Echocardiogram Analysis: All data analysis will be performed by an investigator masked to the patient's history and peak VO2 results. LV end-systolic and end-diastolic volumes and ejection fraction will be determined by manual tracing of the end-systolic and end-diastolic endocardial borders using apical 4- and 2-chamber views, employing Simpson's biplane method. Pulsed wave Doppler at the level of the mitral valve leaflet tips will be used to determine peak early (E) and atrial (A) filling velocities, and deceleration time (DT). Tissue Doppler will be used to determine peak early (E') velocity of the medial and lateral mitral annulus. The LV apical color M Mode image will be used to determine the propagation velocity.
Speckle Tracking Analysis: Analyses will be performed using QLAB advanced quantification software version 7.1 (Philips, The Netherlands). Short axis and long axis images will be automatically divided into six segments. Automated tracking of myocardial speckles will be reviewed and manually adjusted as minimally as possible. The tracking quality of each segment will be visually evaluated and if tracking is felt to be inaccurate, strain analysis of that segment will not be included. Speckle tracking analysis provides peak and time to peak measures of circumferential, radial and longitudinal strain in 18 LV segments. Additionally, speckle tracing analysis provides peak and time to peak measures of bulk, endocardial and epicardial twist in the basal, mid, and apical LV regions. If less than 2/3 of the components for a computed variable are available, than that computed variable will not be included in the relevant analysis.
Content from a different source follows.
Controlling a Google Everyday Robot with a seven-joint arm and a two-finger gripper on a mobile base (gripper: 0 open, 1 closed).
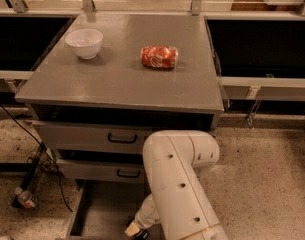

Graded exercise testing for assessment of peak oxygen consumption (Stress Protocol): We will use a Naughton-Balke treadmill protocol where the speed will be kept at 3.0 mph and the grade will be increased 2.5% every 2 minutes— a modified protocol using 2.0 mph will be adopted for slow walkers. A valid test will be defined according to the ATS/ACCP statement on cardiopulmonary exercise testing as meeting at least one of the following criteria: Plateau in VO2, heart rate (HR) within 10 beats/min of age-predicted maximal HR, respiratory exchange ratio > 1.10, exhaustion defined as RPE of 9-10 on the Borg CR-10 scale, or achievement of predicted maximal work rate. Patients will be verbally encouraged before and during the test, to give a maximal effort with the goal of achieving physiological limitation. Criteria for exercise termination will include: chest pain suggestive of ischemia, ischemic ECG changes, complex ectopy, second or third degree heart block, fall in systolic blood pressure >20mmHg from highest value during the test, hypertension (>250 mmHg systolic; >120 diastolic), severe desaturation: SpO2 < 80% when accompanied by symptoms and signs of severe hypoxemia, sudden pallor, loss of coordination, mental confusion, dizziness or faintness, signs of respiratory failure. In situations in which the test is prematurely terminated the patient will be observed until they are stable and physiologic variables have returned to baseline conditions. If necessary and based on the criteria of the physician, admission to the hospital may be warranted. Resuscitation (i.e. crash cart) equipment will be available in the laboratory for such occurrences.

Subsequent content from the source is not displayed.